▶ Exercise aim: Every line in the data below from the one containing "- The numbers" down to the one containing "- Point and", both included, must be retyped exactly; no other line is to appear.

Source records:
# # # # #
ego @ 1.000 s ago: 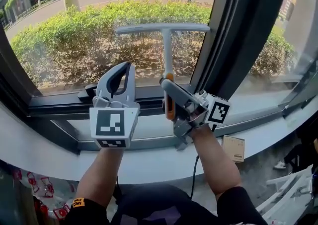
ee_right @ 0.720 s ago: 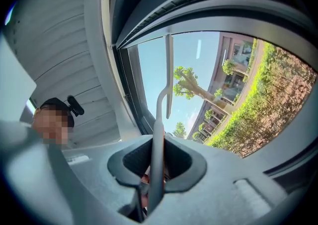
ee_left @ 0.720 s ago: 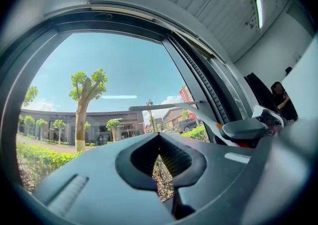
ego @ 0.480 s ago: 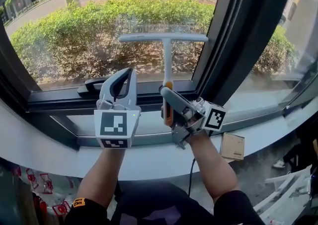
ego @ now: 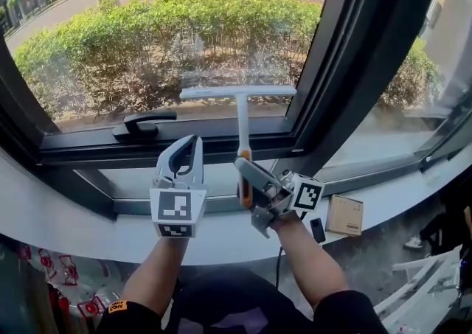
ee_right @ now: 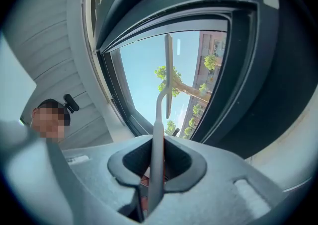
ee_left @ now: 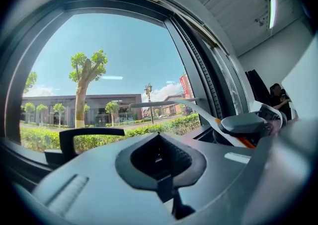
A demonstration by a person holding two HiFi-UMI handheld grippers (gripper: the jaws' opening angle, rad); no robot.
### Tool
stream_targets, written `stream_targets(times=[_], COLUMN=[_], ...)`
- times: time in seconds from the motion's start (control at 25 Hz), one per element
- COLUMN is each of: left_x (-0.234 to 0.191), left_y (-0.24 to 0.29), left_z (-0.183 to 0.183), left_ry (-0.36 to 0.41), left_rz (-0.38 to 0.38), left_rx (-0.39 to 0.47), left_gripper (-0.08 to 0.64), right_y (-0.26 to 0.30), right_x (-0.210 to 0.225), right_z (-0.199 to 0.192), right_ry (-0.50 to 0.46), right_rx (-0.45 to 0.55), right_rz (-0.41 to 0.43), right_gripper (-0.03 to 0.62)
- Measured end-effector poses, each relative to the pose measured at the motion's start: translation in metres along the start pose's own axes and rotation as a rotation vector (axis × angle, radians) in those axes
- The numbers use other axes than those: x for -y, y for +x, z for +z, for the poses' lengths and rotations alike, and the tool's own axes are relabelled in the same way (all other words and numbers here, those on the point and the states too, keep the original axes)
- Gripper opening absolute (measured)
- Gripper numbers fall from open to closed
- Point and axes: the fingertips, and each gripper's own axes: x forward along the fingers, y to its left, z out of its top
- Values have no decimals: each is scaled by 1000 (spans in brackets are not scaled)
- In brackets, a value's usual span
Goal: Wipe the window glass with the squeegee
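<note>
Two hand-held grippers are shown before a window, view by view.

Head view: the right gripper, at centre frame, is clenched on the orange grip of the squeegee. The squeegee is held upright, with its pale crossbar level across the lower part of the window glass, above centre. Whether the crossbar touches the pane cannot be told. The left gripper is seen just left of it, its jaws together and grasping nothing. A black window handle lies on the dark frame, left of the squeegee shaft. A small brown box rests on the pale sill at lower right. A green hedge fills the pane behind.

Left gripper view: the left gripper is seen with its jaws closed on each other, nothing between them. The window handle appears at centre left. The squeegee and the right gripper appear at right, and a seated person at the far right edge.

Right gripper view: the right gripper is seen clamped on the pale shaft of the squeegee, which runs up the middle of the frame to the crossbar, seen edge-on before the window glass.
</note>
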Motion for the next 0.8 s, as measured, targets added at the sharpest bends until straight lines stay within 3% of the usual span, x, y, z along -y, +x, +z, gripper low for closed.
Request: stream_targets(times=[0.32, 0.56, 0.8], left_x=[14, 31, 23], left_y=[-21, -41, -45], left_z=[-27, -60, -77], left_ry=[-16, -77, -75], left_rz=[5, -4, 27], left_rx=[-22, -100, -128], left_gripper=[15, 15, 15], right_y=[-16, -31, -37], right_x=[18, 32, 39], right_z=[-15, -32, -33], right_ry=[55, 102, 85], right_rx=[0, -1, -20], right_rz=[-33, -57, -72], right_gripper=[46, 46, 46])
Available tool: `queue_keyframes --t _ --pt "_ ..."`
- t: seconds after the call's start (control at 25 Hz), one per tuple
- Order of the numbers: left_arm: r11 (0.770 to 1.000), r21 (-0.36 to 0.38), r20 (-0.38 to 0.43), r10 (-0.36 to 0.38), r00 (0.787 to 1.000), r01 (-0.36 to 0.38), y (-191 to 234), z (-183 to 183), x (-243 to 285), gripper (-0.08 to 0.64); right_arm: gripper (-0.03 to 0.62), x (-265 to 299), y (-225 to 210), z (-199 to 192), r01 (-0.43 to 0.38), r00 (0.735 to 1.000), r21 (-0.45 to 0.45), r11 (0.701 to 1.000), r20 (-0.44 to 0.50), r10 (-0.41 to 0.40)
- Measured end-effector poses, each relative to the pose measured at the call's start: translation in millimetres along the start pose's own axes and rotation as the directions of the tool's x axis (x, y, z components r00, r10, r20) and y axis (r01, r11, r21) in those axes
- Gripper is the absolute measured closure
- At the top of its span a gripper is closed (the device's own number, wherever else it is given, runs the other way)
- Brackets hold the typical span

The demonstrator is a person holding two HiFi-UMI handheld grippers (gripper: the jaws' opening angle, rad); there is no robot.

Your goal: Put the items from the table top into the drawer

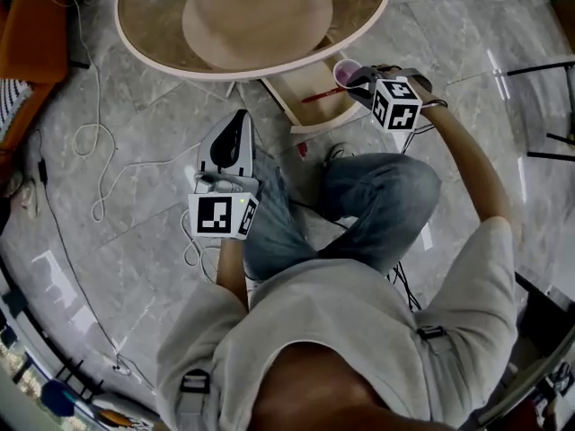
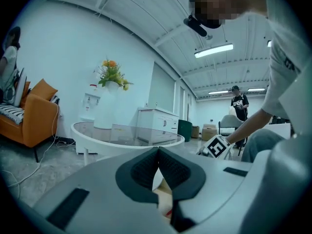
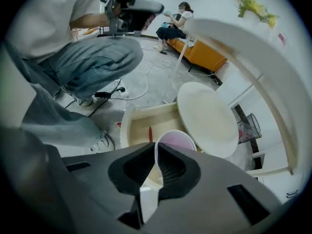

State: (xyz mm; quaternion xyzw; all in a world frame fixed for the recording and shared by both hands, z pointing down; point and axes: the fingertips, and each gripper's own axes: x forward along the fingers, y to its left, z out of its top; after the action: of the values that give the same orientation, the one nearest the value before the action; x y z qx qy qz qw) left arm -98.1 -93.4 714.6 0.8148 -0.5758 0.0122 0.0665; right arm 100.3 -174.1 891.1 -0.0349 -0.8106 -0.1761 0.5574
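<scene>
Head view: pink cup (image 1: 348, 72) upright, mouth up, over drawer (image 1: 296, 81).

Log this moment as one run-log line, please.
right tongs: shut on cup rim | cup: above open drawer | left tongs: shut, empty | drawer: red stick inside

Cube (image 1: 223, 214) on left claw (image 1: 239, 120): black-and-white square marker, no letters or digits.
Cube (image 1: 396, 103) on right claw (image 1: 359, 81): same kind of marker, no characters.
Shirt (image 2: 239, 103) of a person far beyond the left claw's tips, rightward: white print, illegible.
Legible text: 0 items.
</scene>
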Motion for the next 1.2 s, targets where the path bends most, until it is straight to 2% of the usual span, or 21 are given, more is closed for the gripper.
queue_keyframes --t 0.12,0.24,0.4,0.48,0.56,0.64,0.8,0.96,1.08,1.2 --pt "0.999 0.013 -0.009 0.038 0.999 -0.038 7 -1 -10 0.545 0.555 44 0 -11 -0.062 0.996 -0.028 0.998 -0.071 0.06" --pt "0.997 0.024 -0.014 0.072 0.997 -0.072 13 -2 -17 0.545 0.554 78 -2 -22 -0.095 0.981 -0.113 0.989 -0.177 0.074" --pt "0.994 0.038 -0.023 0.105 0.994 -0.104 18 -2 -28 0.545 0.554 107 0 -29 -0.148 0.945 -0.289 0.946 -0.322 0.049" --pt "0.993 0.039 -0.026 0.114 0.993 -0.113 20 -1 -31 0.545 0.554 118 -1 -26 -0.158 0.937 -0.343 0.926 -0.347 0.031" --pt "0.992 0.041 -0.03 0.124 0.992 -0.122 23 -1 -35 0.545 0.541 127 -1 -17 -0.149 0.944 -0.341 0.928 -0.327 0.032" --pt "0.991 0.042 -0.032 0.128 0.991 -0.127 26 -1 -38 0.545 0.399 131 2 -7 -0.15 0.952 -0.32 0.936 -0.303 0.049" --pt "0.992 0.037 -0.027 0.122 0.992 -0.121 25 -3 -38 0.545 0.399 127 4 10 -0.121 0.973 -0.308 0.944 -0.227 0.051" --pt "0.995 0.03 -0.019 0.1 0.995 -0.099 21 -4 -34 0.545 0.399 116 2 25 -0.078 0.989 -0.24 0.968 -0.142 0.045" --pt "0.996 0.022 -0.014 0.091 0.996 -0.09 20 -5 -33 0.545 0.424 107 2 27 -0.05 0.995 -0.174 0.983 -0.095 0.034" --pt "0.997 0.018 -0.006 0.08 0.997 -0.08 20 -3 -32 0.545 0.489 89 -5 29 0.008 1.0 -0.068 0.998 -0.027 -0.01"
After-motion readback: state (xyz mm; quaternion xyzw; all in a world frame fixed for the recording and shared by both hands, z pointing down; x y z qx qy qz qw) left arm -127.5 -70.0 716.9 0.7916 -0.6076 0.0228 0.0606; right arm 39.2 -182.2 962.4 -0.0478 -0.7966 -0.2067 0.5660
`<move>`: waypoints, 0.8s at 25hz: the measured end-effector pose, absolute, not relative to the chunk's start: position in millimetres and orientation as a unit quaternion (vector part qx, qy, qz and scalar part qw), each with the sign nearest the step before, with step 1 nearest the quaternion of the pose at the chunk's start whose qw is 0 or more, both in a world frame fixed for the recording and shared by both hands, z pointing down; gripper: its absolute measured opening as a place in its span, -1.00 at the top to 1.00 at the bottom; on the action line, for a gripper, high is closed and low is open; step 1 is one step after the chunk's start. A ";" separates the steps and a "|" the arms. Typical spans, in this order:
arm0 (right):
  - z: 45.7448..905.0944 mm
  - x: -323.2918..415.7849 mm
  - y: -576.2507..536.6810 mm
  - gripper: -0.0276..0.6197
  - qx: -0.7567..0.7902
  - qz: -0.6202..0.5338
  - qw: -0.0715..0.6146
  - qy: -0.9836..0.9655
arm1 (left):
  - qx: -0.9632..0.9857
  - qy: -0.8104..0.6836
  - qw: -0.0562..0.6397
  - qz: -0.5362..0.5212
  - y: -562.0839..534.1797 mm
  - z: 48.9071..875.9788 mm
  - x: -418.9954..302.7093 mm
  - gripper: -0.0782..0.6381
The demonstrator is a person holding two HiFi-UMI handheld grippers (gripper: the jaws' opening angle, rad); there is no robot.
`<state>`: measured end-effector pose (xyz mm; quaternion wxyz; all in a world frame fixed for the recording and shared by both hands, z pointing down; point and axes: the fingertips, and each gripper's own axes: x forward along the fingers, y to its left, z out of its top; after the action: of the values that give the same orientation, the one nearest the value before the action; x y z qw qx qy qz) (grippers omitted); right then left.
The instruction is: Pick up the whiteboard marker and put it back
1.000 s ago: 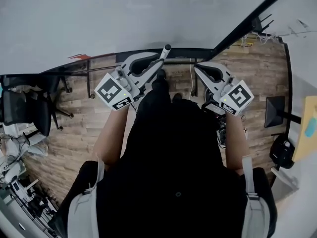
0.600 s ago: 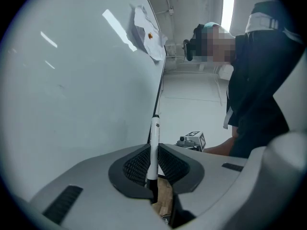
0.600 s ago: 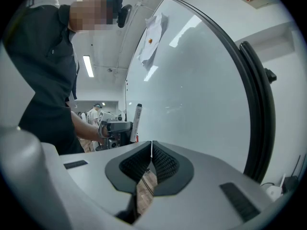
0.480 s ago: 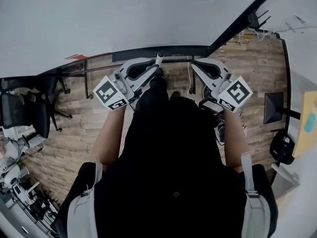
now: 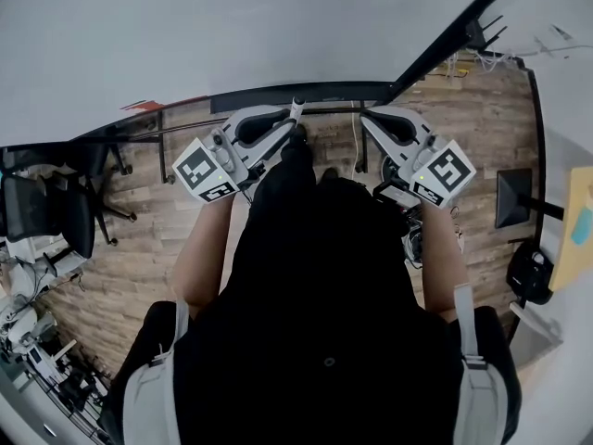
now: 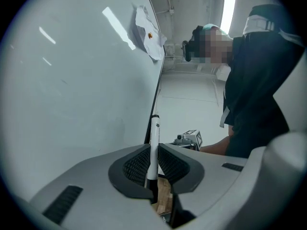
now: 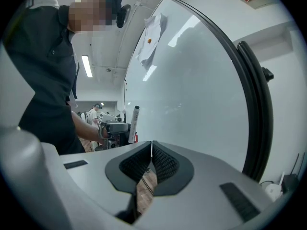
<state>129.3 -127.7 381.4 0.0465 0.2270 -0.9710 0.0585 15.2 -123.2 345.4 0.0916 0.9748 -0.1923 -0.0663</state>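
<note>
A white marker (image 6: 154, 143) with a dark tip is gripped between the ribbed pads of the left gripper (image 6: 153, 163), whose jaws are closed on its barrel. In the left gripper view the marker stands upright between the pads, and its upper end rises above them beside the dark frame edge of the whiteboard (image 6: 72, 80). In the head view the marker (image 5: 296, 111) is seen sticking out of the left gripper (image 5: 283, 133) toward the black ledge (image 5: 324, 93) along the bottom of the whiteboard (image 5: 232, 26). Whether the tip touches the ledge or the board cannot be told.

The jaws of the right gripper (image 7: 151, 151) are closed together with nothing between them. In the head view the right gripper (image 5: 371, 120) is held beside the left one, near the same ledge but apart from it. From the right gripper view, the left gripper (image 7: 113, 128) and the marker (image 7: 134, 123) are seen close to the whiteboard (image 7: 192, 80).

A crumpled sheet of paper (image 6: 149, 30) is fixed high on the board. A wooden floor (image 5: 139, 239) lies below the person's dark clothing.
</note>
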 end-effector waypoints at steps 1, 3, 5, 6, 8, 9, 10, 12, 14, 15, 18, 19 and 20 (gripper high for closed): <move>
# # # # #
▶ Result of the exercise:
- The numbers use other axes than those: x for -y, y for +x, z for +z, for the poses' lengths and rotations alike, and the tool's own axes are relabelled in the same way (all other words and numbers here, those on the point and the states too, keep the original axes)
- Gripper opening absolute (measured)
- Gripper numbers fall from open to closed
- Point and axes: the fingertips, and each gripper's own axes: x forward along the fingers, y to its left, z out of its top

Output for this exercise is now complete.